[[ DATA SEGMENT open ]]

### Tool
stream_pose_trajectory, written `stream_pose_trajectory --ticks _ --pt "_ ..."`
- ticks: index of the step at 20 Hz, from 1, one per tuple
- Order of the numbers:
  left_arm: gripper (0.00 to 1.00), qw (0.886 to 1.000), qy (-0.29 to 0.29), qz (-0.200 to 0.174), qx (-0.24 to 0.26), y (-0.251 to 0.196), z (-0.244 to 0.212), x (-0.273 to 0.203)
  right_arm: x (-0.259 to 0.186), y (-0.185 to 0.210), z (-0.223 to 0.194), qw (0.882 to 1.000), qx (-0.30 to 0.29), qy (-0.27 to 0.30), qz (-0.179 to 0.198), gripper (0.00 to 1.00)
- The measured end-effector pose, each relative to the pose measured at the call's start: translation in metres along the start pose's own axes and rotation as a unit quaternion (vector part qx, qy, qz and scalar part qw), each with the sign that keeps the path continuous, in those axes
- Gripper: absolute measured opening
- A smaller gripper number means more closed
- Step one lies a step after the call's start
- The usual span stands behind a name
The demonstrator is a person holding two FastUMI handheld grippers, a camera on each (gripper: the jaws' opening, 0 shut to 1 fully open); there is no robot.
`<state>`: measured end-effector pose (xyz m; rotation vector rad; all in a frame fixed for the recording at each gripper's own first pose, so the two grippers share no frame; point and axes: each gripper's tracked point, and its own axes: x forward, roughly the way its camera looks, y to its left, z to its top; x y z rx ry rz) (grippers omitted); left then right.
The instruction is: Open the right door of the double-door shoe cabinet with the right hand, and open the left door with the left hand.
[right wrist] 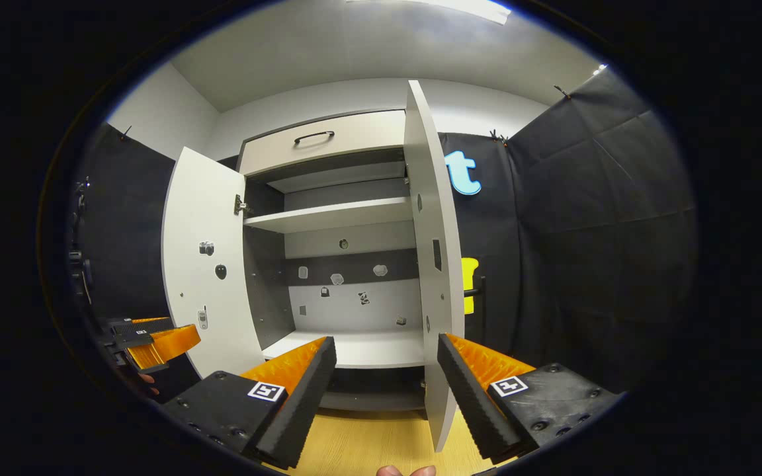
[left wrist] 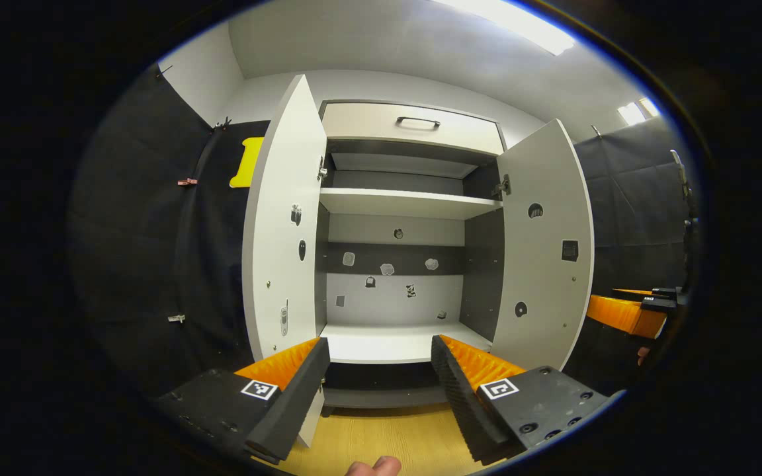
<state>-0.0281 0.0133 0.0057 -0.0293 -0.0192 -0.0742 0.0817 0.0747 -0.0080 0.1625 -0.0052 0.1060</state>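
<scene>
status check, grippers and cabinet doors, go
Left gripper open, holding nothing. Right gripper open, holding nothing. Left door and right door of shoe cabinet both swung open. Nothing blocking.

The small stickers (left wrist: 387, 269) on the shoe cabinet's (left wrist: 414, 125) back panel are too small to make out, as are those on the left door (left wrist: 285, 225) and right door (left wrist: 546, 251). In the left gripper view the right gripper (left wrist: 639, 307) is cut off at the rim. A fingertip (left wrist: 374, 467) pokes in at the bottom edge, its hand hidden
</scene>
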Motion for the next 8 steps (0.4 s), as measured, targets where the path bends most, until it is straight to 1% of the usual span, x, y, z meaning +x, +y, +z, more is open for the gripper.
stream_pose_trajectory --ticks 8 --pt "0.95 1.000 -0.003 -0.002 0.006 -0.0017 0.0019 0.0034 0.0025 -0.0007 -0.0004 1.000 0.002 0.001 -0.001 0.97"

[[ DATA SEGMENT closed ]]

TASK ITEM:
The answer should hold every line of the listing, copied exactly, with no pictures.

SOLUTION BELOW:
### Tool
stream_pose_trajectory, written `stream_pose_trajectory --ticks _ --pt "_ ..."`
- ticks: index of the step at 20 Hz, from 1, one per tuple
- Order of the numbers:
  left_arm: gripper (0.00 to 1.00), qw (0.886 to 1.000), qy (-0.29 to 0.29), qz (-0.200 to 0.174), qx (-0.24 to 0.26), y (-0.251 to 0.196), z (-0.244 to 0.212), x (-0.273 to 0.203)
  right_arm: x (-0.259 to 0.186), y (-0.185 to 0.210), z (-0.223 to 0.194), qw (0.882 to 1.000), qx (-0.30 to 0.29), qy (-0.27 to 0.30), qz (-0.179 to 0.198), gripper (0.00 to 1.00)
- The measured end-effector pose, each relative to the pose measured at the call's start: translation in metres along the start pose's own axes and rotation as a unit quaternion (vector part qx, qy, qz and scalar part qw), each with the sign that keeps the path continuous, in those axes
- Gripper: absolute measured opening
- A smaller gripper number means more closed
- Step one lies a step after the call's start
- The usual span stands behind a name
The demonstrator is a person holding two FastUMI handheld grippers, a camera on each (gripper: the jaws' opening, 0 shut to 1 fully open); there is no robot.
`<state>`: measured end-effector pose (xyz m; rotation vector rad; all in a frame fixed for the recording at each gripper's own first pose, so the two grippers share no frame; point and axes: each gripper's tracked point, and its own axes: x forward, roughly the way its camera looks, y to its left, z to its top; x y z rx ry rz) (grippers omitted); left then right.
The instruction is: Open the right door of the double-door shoe cabinet with the right hand, and open the left door with the left hand.
[right wrist] 
[left wrist] 
<state>-0.0281 0.0133 0.0057 -0.0293 -0.0192 -0.0742 0.0817 0.0747 -0.0080 0.1625 -0.0052 0.1060</state>
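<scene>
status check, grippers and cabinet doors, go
Left gripper open, holding nothing. Right gripper open, holding nothing. Left door and right door of shoe cabinet both swung open. Nothing blocking.

The small stickers (left wrist: 387, 269) on the shoe cabinet's (left wrist: 414, 125) back panel are too small to make out, as are those on the left door (left wrist: 285, 225) and right door (left wrist: 546, 251). In the left gripper view the right gripper (left wrist: 639, 307) is cut off at the rim. A fingertip (left wrist: 374, 467) pokes in at the bottom edge, its hand hidden
</scene>
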Motion for the next 8 steps (0.4 s), as measured, targets where the path bends most, until it is straight to 1% of the usual span, x, y, z meaning +x, +y, +z, more is open for the gripper.
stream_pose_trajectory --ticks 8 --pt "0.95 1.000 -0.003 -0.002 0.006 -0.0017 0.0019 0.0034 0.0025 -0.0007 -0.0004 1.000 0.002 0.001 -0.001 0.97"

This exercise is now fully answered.